--- Material supplied ---

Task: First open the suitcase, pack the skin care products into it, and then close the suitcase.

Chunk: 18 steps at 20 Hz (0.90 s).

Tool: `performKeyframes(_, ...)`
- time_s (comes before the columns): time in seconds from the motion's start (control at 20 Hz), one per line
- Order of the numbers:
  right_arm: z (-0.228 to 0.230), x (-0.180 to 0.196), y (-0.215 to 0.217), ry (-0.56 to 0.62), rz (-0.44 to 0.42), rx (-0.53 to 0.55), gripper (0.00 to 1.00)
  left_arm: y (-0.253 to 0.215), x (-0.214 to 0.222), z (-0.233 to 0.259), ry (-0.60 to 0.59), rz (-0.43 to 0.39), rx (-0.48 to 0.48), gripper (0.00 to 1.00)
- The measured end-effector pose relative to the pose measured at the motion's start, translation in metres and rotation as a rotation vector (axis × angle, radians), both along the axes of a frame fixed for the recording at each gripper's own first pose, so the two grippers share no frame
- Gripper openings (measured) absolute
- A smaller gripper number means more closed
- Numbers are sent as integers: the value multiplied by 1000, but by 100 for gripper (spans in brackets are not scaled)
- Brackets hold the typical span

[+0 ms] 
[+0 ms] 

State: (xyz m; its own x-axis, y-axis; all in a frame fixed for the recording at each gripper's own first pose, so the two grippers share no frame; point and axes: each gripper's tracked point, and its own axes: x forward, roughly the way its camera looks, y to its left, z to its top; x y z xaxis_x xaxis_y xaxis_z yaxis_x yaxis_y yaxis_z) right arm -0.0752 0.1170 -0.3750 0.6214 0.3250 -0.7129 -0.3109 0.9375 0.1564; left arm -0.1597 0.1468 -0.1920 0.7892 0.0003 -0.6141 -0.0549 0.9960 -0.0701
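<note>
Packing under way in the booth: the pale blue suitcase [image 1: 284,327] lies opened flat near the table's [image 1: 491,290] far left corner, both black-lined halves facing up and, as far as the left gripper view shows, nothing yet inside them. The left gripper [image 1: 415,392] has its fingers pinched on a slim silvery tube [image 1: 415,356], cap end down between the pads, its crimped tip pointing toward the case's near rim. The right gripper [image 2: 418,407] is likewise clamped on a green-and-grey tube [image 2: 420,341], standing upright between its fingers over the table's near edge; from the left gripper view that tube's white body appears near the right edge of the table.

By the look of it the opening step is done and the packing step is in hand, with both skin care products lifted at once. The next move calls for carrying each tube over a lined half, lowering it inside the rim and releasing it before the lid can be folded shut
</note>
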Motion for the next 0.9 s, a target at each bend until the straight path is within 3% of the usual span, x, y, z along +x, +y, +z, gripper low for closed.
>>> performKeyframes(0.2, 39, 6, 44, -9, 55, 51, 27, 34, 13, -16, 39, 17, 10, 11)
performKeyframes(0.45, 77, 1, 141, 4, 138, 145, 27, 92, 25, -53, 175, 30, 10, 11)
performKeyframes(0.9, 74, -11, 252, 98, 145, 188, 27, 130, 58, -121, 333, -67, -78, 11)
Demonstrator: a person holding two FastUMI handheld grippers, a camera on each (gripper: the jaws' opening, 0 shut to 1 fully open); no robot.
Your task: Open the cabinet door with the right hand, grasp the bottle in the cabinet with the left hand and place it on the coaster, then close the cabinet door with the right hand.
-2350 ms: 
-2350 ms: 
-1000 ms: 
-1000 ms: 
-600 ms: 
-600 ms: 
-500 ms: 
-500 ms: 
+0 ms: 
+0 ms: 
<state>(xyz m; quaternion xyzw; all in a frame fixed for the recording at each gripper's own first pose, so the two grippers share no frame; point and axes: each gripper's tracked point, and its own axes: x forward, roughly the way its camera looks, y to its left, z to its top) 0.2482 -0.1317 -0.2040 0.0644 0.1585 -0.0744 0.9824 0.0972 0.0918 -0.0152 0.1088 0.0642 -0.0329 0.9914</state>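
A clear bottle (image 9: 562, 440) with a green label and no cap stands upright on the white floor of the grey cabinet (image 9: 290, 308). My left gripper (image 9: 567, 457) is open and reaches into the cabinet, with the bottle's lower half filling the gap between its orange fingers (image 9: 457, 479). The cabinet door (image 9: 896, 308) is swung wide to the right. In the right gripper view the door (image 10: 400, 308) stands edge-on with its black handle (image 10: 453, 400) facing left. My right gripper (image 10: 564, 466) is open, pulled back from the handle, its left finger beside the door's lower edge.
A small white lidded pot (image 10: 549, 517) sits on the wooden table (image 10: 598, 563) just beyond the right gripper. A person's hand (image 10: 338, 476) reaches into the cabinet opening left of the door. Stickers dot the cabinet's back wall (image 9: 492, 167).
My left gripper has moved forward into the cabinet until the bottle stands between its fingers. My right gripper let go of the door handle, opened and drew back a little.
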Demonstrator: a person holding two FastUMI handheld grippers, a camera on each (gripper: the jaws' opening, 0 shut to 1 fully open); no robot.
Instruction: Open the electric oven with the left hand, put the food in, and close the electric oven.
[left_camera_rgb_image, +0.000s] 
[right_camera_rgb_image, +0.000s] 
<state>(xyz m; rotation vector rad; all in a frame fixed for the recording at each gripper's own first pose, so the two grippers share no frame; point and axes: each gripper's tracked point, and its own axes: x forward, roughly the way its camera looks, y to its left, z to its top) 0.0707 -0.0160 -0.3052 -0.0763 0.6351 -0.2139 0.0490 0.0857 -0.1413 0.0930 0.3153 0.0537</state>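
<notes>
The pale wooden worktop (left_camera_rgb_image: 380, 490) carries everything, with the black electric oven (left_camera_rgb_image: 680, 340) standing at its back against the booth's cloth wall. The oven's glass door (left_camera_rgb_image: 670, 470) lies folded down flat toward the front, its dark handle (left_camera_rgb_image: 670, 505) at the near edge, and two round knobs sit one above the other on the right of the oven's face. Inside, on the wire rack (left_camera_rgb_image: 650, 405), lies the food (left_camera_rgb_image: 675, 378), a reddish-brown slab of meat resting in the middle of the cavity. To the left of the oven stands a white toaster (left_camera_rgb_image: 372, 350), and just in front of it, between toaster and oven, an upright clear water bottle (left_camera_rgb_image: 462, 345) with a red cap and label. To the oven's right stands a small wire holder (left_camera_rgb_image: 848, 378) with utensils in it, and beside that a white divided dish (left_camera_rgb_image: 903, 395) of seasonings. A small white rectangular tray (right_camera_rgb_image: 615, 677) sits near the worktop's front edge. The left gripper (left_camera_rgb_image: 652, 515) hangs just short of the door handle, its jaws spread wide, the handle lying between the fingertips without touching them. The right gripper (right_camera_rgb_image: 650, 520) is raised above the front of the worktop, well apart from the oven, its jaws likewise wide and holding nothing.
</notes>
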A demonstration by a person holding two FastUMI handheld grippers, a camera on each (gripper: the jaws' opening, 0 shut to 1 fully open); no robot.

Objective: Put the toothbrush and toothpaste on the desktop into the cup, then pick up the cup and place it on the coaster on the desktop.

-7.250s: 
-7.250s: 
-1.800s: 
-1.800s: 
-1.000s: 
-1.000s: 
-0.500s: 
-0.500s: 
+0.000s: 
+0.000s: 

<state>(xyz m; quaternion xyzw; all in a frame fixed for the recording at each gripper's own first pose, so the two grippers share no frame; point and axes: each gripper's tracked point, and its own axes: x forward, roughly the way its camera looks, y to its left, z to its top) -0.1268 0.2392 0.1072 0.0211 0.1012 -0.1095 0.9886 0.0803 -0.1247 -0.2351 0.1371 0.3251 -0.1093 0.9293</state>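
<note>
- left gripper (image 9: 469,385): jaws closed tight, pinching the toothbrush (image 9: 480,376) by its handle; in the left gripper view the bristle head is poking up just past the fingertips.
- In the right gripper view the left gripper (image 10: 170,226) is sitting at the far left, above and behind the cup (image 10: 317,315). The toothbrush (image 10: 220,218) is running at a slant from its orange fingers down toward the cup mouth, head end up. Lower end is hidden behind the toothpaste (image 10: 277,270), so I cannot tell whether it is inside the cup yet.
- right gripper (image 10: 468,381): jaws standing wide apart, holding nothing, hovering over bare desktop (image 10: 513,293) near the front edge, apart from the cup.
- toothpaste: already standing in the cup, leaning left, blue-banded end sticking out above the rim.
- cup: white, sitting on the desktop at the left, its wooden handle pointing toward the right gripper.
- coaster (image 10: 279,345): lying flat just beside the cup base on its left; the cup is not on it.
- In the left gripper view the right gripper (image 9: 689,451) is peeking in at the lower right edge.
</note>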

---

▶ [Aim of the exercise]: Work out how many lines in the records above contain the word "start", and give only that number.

▶ [Solution below]: 2